## DATA LISTING:

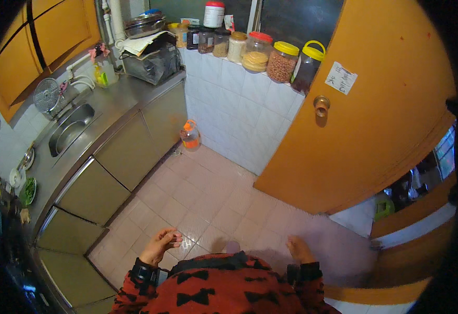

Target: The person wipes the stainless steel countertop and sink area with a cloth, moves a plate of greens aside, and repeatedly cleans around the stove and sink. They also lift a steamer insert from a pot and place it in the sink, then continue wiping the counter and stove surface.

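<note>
My left hand [159,247] hangs above the tiled floor, its fingers loosely bent and apart, with nothing in it. A dark band circles that wrist. My right hand [300,249] is held out on the other side of my body, fingers slightly bent and partly turned from view; I see nothing in it. Neither hand touches anything. Red sleeves with a dark pattern cover both arms. Ahead, a clear jug with an orange cap [190,136] stands on the floor against the cabinets. The wooden door [338,136] with a round knob [321,106] stands ahead on the right.
A steel counter [121,99] runs along the left, with a sink [71,129], a fan-like round grille [47,96] and a plate of greens [28,191]. Several lidded jars, among them one of peanuts [283,63], line the ledge. A doorway [354,214] lies right.
</note>
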Demonstrator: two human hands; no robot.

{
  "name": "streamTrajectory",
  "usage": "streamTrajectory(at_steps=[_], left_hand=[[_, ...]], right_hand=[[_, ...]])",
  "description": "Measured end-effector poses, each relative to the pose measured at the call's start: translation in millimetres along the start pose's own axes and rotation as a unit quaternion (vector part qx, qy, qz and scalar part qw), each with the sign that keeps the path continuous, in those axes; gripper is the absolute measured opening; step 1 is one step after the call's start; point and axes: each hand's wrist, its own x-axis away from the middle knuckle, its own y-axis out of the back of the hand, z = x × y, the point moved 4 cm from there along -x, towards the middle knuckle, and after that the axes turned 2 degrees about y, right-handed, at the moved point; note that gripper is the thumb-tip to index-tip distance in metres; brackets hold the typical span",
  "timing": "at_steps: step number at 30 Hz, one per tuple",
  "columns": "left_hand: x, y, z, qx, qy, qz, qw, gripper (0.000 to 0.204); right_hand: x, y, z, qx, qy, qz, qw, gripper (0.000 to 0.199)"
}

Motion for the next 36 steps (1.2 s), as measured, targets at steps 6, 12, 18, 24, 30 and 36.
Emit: streamTrajectory(at_steps=[6,12,18,24,30,36], left_hand=[[-6,-36,-13,-0.036,-0.059,-0.055,0.996,0.029],[41,-10,10,0.009,-0.114,-0.241,0.964,0.016],[114,10,54,0.077,-0.233,-0.381,0.892,0.018],[183,-2,107,0.184,-0.216,-0.508,0.813,0.025],[213,20,130,0.156,-0.247,-0.507,0.811,0.022],[227,54,85,0.172,-0.313,-0.426,0.831,0.036]], right_hand=[[-61,35,-12,0.072,0.111,0.004,0.991,0.025],[-122,34,8,0.126,0.074,0.109,0.983,0.031],[-192,-9,61,0.085,0.158,0.282,0.942,0.047],[-237,-64,128,0.154,0.284,0.372,0.87,0.048],[-231,-101,150,0.209,0.288,0.398,0.846,0.048],[-220,-104,195,0.094,0.345,0.34,0.87,0.031]])
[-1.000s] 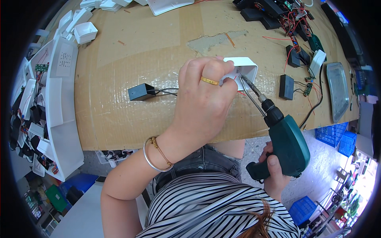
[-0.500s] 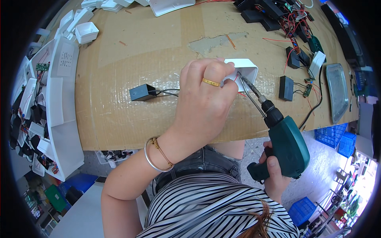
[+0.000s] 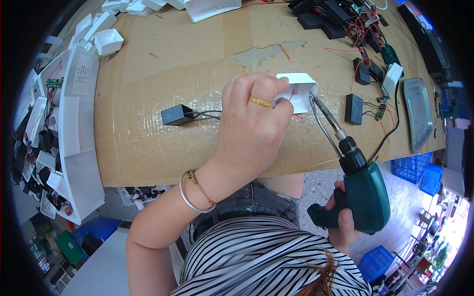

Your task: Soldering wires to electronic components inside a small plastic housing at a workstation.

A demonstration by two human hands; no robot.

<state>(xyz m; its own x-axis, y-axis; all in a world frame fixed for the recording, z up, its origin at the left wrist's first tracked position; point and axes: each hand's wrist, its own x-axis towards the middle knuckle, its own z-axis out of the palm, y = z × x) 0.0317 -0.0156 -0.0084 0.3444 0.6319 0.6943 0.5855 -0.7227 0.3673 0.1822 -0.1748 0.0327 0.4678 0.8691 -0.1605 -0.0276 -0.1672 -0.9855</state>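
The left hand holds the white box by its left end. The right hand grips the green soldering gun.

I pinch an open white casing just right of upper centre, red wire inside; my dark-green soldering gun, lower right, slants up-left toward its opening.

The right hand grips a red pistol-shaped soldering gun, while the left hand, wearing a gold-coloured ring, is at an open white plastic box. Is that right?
Not quite: the pistol-shaped soldering gun is dark green, not red, as the head view shows. The right hand grips it, and the left hand, wearing a gold-coloured ring, is at an open white plastic box.
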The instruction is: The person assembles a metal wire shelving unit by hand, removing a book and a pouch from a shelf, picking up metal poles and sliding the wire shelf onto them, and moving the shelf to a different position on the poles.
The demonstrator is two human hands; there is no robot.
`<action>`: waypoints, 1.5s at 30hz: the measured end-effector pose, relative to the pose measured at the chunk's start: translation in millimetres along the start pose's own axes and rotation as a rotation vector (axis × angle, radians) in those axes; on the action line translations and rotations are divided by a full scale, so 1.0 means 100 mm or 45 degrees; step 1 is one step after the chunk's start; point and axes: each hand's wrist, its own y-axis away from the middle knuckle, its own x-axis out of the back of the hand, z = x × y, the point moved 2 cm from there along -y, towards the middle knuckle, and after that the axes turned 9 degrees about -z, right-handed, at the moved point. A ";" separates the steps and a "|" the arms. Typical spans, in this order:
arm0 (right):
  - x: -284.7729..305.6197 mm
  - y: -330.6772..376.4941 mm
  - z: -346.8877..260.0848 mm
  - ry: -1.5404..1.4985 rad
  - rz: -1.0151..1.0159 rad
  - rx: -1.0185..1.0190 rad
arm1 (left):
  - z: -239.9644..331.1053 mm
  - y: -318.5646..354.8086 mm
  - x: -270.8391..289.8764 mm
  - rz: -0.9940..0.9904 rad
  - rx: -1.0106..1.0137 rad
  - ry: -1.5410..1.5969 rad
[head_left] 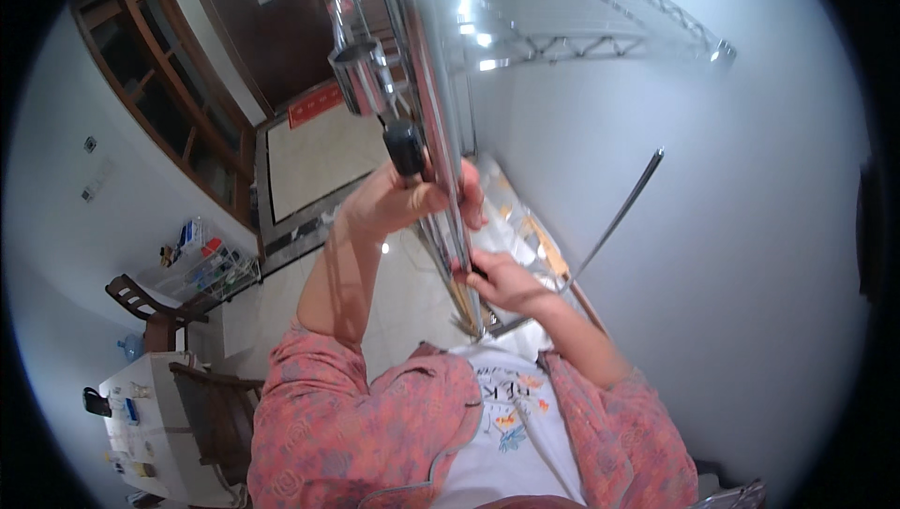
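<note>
Pole (432, 87), chrome, clasped in left grip (396, 202) and, lower down, in right grip (506, 282); printed lettering (518, 390) on white T-shirt (478, 471), pale characters (315, 108) on red doormat (328, 96).

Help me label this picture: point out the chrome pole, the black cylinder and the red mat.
Chrome pole (434, 87), head view: on its shaft.
Black cylinder (404, 147), head view: on its side.
Red mat (316, 106), head view: its middle.
</note>
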 end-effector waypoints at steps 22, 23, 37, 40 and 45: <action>-0.05 -0.02 -0.09 -0.098 0.059 -0.071 | 0.14 0.08 -0.37 0.472 -0.019 -0.424; -0.03 -0.03 -0.09 -0.122 0.024 -0.053 | 0.15 0.09 -0.36 0.442 -0.026 -0.405; 0.08 -0.18 0.06 -0.048 -0.258 0.283 | -0.06 -0.18 -0.14 -0.333 -0.321 0.517; 0.07 -0.21 0.13 -0.027 -0.278 0.319 | -0.08 -0.18 -0.15 -0.323 -0.339 0.539; 0.17 -0.27 0.08 -0.096 -0.494 0.303 | 0.03 -0.17 -0.18 -0.249 -0.273 0.378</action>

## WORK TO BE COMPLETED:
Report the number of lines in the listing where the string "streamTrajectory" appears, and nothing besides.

## ANSWER SECTION:
3